Transcribe the listing below word for word.
━━━ DATA PROVIDED
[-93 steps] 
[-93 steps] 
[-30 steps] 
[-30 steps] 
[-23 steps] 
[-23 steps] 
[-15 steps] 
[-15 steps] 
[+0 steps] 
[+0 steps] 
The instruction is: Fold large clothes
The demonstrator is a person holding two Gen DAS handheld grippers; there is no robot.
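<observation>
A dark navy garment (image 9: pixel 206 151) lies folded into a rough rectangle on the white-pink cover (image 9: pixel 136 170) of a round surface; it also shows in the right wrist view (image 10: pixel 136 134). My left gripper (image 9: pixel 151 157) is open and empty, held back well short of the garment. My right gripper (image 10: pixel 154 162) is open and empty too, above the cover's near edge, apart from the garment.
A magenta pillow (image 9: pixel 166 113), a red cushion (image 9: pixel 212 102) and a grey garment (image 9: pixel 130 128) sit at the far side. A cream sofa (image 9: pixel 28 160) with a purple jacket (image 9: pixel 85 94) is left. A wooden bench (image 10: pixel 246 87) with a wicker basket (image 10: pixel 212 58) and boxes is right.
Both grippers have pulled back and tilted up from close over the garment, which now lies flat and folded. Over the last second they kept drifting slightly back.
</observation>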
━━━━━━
> [WRITTEN SOLUTION]
[-93 steps] 
[-93 steps] 
[-30 steps] 
[-30 steps] 
[-23 steps] 
[-23 steps] 
[-15 steps] 
[-15 steps] 
[+0 steps] 
[+0 steps] 
The instruction is: Fold large clothes
The demonstrator is a person holding two Gen DAS handheld grippers; there is no robot.
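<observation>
A dark navy garment (image 9: pixel 206 151) lies folded into a rough rectangle on the white-pink cover (image 9: pixel 136 170) of a round surface; it also shows in the right wrist view (image 10: pixel 136 134). My left gripper (image 9: pixel 151 157) is open and empty, held back well short of the garment. My right gripper (image 10: pixel 154 162) is open and empty too, above the cover's near edge, apart from the garment.
A magenta pillow (image 9: pixel 166 113), a red cushion (image 9: pixel 212 102) and a grey garment (image 9: pixel 130 128) sit at the far side. A cream sofa (image 9: pixel 28 160) with a purple jacket (image 9: pixel 85 94) is left. A wooden bench (image 10: pixel 246 87) with a wicker basket (image 10: pixel 212 58) and boxes is right.
Both grippers have pulled back and tilted up from close over the garment, which now lies flat and folded. Over the last second they kept drifting slightly back.
</observation>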

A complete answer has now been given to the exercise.